### Brief
Starting from the first line, set down the entire listing exactly.

### Data segment

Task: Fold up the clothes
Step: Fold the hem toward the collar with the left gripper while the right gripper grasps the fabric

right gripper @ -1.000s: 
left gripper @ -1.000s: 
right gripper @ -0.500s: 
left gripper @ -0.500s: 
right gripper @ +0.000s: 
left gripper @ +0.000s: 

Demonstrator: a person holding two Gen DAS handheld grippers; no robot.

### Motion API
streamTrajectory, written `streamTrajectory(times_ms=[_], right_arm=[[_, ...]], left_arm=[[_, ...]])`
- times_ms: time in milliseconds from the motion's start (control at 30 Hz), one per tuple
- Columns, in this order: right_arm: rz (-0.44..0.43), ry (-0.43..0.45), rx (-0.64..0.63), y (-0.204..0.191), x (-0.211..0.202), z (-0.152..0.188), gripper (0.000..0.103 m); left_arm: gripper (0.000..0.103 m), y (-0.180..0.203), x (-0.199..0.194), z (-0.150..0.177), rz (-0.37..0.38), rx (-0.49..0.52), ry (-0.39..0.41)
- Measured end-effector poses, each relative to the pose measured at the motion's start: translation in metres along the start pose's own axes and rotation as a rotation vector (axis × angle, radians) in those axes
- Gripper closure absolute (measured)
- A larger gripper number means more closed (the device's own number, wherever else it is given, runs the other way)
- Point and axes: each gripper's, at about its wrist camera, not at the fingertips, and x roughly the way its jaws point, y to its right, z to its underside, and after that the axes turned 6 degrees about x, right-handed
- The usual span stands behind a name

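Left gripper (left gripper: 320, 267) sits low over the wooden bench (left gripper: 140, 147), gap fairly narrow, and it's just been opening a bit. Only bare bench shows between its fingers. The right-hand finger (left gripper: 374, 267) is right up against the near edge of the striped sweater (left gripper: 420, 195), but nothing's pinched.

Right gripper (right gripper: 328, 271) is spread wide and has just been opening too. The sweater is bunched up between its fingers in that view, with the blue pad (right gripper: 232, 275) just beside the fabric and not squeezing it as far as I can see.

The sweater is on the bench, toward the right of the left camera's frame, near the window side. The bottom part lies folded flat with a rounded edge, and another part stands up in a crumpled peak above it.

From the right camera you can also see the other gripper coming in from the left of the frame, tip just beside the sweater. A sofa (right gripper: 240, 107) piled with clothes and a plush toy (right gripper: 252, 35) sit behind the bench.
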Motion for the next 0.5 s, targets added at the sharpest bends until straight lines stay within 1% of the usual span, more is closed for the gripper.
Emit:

### Your response
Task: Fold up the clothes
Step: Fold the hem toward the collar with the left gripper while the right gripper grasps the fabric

right gripper @ -1.000s: 
left gripper @ -1.000s: 
right gripper @ -0.500s: 
left gripper @ -0.500s: 
right gripper @ +0.000s: 
left gripper @ +0.000s: 

Demonstrator: a person holding two Gen DAS handheld grippers; no robot.

### Motion API
streamTrajectory, written `streamTrajectory(times_ms=[_], right_arm=[[_, ...]], left_arm=[[_, ...]])`
- times_ms: time in milliseconds from the motion's start (control at 30 Hz), one per tuple
- Columns, in this order: right_arm: rz (-0.44..0.43), ry (-0.43..0.45), rx (-0.64..0.63), y (-0.204..0.191), x (-0.211..0.202), z (-0.152..0.188), gripper (0.000..0.103 m); left_arm: gripper (0.000..0.103 m), y (-0.180..0.203), x (-0.199..0.194), z (-0.150..0.177), rz (-0.37..0.38), rx (-0.49..0.52), ry (-0.39..0.41)
- Measured end-effector poses, each relative to the pose measured at the motion's start: translation in metres along the start pose's own axes and rotation as a rotation vector (axis × angle, radians) in those axes
- Gripper closure absolute (measured)
- A larger gripper number means more closed (the device's own number, wherever else it is given, runs the other way)
- Point and axes: each gripper's, at about its wrist camera, not at the fingertips, and x roughly the way its jaws point, y to its right, z to its underside, and after that the axes turned 6 degrees about x, right-handed
- The usual span stands behind a name

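Left gripper (left gripper: 320, 267) sits low over the wooden bench (left gripper: 140, 147), gap fairly narrow, and it's just been opening a bit. Only bare bench shows between its fingers. The right-hand finger (left gripper: 374, 267) is right up against the near edge of the striped sweater (left gripper: 420, 195), but nothing's pinched.

Right gripper (right gripper: 328, 271) is spread wide and has just been opening too. The sweater is bunched up between its fingers in that view, with the blue pad (right gripper: 232, 275) just beside the fabric and not squeezing it as far as I can see.

The sweater is on the bench, toward the right of the left camera's frame, near the window side. The bottom part lies folded flat with a rounded edge, and another part stands up in a crumpled peak above it.

From the right camera you can also see the other gripper coming in from the left of the frame, tip just beside the sweater. A sofa (right gripper: 240, 107) piled with clothes and a plush toy (right gripper: 252, 35) sit behind the bench.
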Motion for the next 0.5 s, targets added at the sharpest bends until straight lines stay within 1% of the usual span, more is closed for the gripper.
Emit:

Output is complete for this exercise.